If you follow baseball the way I follow baseball - and that is to say choosing to focus not on the salaries and the hype and the negatives - but instead on the personalities and the improbabilities and the heart - then you've got some teams that you will cherish and hold on to in your memory forever, like old friends.

I grew up at Exhibition Stadium and cheered for my beloved Blue Jays when both the franchise and I were too young and naive to know that we should feel badly about losing. One of my fondest memories in sports was in 1983, when I was eight years old and they were six years old and they managed to play .500 ball for the first time. In many ways that may have been sweeter than any World Series victory I've hoped for over the years. We weren't winners, but hell, we weren't losers either. We were...OKAY. And it felt great. Those were the days we listened to the games on the radio and only got to see the team on TV once a week, if we were lucky. Those were the days before the emergence of Sky Dome and the back-to-back World Series wins of the 90's. Those wins that never felt anything but empty to me. They weren't the team I loved as a kid anymore and try as I might I felt nothing for Joe Carter or Roberto Alomar or John Olerud.
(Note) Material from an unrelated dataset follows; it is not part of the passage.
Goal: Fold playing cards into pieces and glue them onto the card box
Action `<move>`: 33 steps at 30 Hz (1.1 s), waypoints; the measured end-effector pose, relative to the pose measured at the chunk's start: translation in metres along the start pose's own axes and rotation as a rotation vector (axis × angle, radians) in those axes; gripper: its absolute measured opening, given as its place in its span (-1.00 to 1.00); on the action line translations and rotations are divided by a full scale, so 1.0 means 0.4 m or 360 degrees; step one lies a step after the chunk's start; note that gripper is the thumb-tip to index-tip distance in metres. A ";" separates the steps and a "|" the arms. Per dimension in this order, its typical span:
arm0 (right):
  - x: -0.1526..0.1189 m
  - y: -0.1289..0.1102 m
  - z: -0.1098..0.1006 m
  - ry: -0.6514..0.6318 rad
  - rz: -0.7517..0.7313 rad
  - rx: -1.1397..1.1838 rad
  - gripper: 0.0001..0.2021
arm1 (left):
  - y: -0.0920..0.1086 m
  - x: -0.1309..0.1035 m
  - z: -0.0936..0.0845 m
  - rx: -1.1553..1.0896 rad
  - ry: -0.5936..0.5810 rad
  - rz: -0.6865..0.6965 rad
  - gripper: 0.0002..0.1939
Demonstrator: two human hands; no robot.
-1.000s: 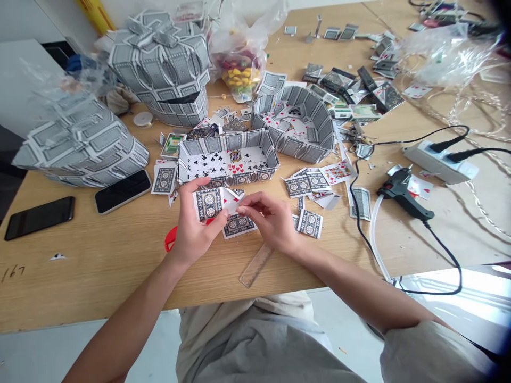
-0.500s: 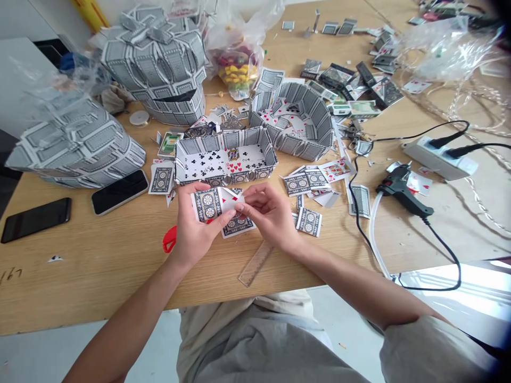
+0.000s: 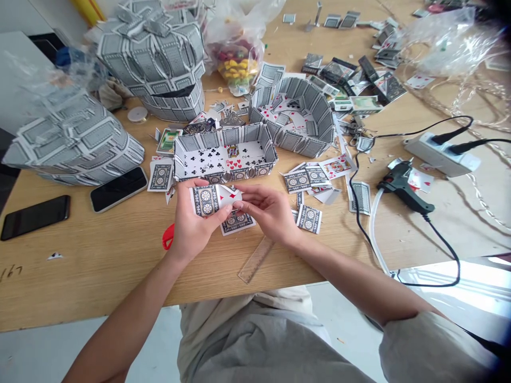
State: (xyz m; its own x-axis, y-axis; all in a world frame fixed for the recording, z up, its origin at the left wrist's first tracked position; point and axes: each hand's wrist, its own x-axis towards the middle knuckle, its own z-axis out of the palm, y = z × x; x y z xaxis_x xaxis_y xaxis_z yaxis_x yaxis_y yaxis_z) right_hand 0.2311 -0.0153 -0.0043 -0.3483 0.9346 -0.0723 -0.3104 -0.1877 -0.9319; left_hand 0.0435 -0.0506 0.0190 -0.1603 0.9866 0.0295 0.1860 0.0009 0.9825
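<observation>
A patterned playing card [image 3: 206, 200] with a folded flap showing red diamonds is held between both hands. My left hand [image 3: 195, 226] grips its left side, thumb across the lower edge. The fingers of my right hand [image 3: 271, 210] pinch the card's right end. Another patterned card [image 3: 237, 224] lies on the table just below and behind the held one. Beyond my hands sits a rectangular tray made of cards [image 3: 223, 154]. Red scissor handles [image 3: 168, 236] show partly beside my left hand, and a clear ruler [image 3: 255, 260] lies near my right wrist.
A card-built bowl [image 3: 293, 119] and scattered cards [image 3: 297, 181] are beyond my right hand. A glue gun [image 3: 405, 186] with cords and a power strip [image 3: 443, 154] are at right. Two phones [image 3: 118, 190] and large card baskets [image 3: 80, 138] stand at left.
The folded flap at the right of the held card lies flatter, its red diamonds more exposed. My right fingers have shifted slightly along its edge. The whole view has moved a little.
</observation>
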 end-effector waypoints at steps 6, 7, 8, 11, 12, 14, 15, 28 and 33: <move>0.004 0.000 0.000 0.0045 0.0073 0.0078 -0.48 | -0.002 0.000 0.002 0.0027 0.0024 0.0001 -0.26; 0.004 0.000 -0.001 0.0041 0.0080 0.0088 -0.48 | -0.001 0.001 0.002 0.0024 0.0021 -0.0003 -0.26; 0.004 -0.001 -0.002 0.0035 0.0085 0.0094 -0.48 | 0.000 0.001 0.003 0.0014 0.0013 -0.0013 -0.26; 0.005 -0.004 -0.005 0.0024 0.0103 0.0106 -0.48 | 0.001 0.002 0.006 -0.0020 -0.0010 -0.0040 -0.26; 0.004 -0.004 -0.006 0.0022 0.0110 0.0109 -0.48 | 0.001 0.002 0.006 -0.0019 -0.0008 -0.0039 -0.25; 0.004 -0.004 -0.006 0.0018 0.0122 0.0110 -0.46 | -0.002 0.001 0.006 -0.0006 -0.0002 -0.0030 -0.24; 0.004 -0.004 -0.006 0.0018 0.0124 0.0108 -0.46 | -0.003 0.000 0.006 0.0000 -0.0005 -0.0028 -0.24; 0.013 -0.034 -0.014 0.0007 0.0257 -0.0003 -0.54 | -0.001 0.017 -0.015 0.0393 -0.0064 0.0180 -0.35; 0.018 -0.040 -0.020 -0.0023 0.0360 0.0023 -0.55 | 0.007 0.028 -0.029 0.0112 -0.0092 0.0098 -0.15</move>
State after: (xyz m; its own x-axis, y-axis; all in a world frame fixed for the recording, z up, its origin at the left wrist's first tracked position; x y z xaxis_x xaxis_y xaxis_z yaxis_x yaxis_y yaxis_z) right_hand 0.2406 -0.0031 0.0074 -0.4233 0.8637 -0.2736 -0.2353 -0.3965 -0.8874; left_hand 0.0308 -0.0413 0.0241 -0.0908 0.9929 0.0765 0.2617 -0.0504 0.9638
With Garth Iorg and Willie Upshaw.


I had been quietly cheating on the Jays for years though, first when I started to take books out of the elementary school library on Mickey Mantle and Joe DiMaggio and later when I totally crushed on the 1987 and 1988 Minnesota Twins (I couldn't help but love Kirby Puckett). Cheering the Twins on gave me a taste of victory, and I liked it. But over the next few years I lost interest in the game. The striking, the steroids and my conflicted attention span all played a role in my disinterest. I still watched the standings and took note of the post season but it wasn't the same.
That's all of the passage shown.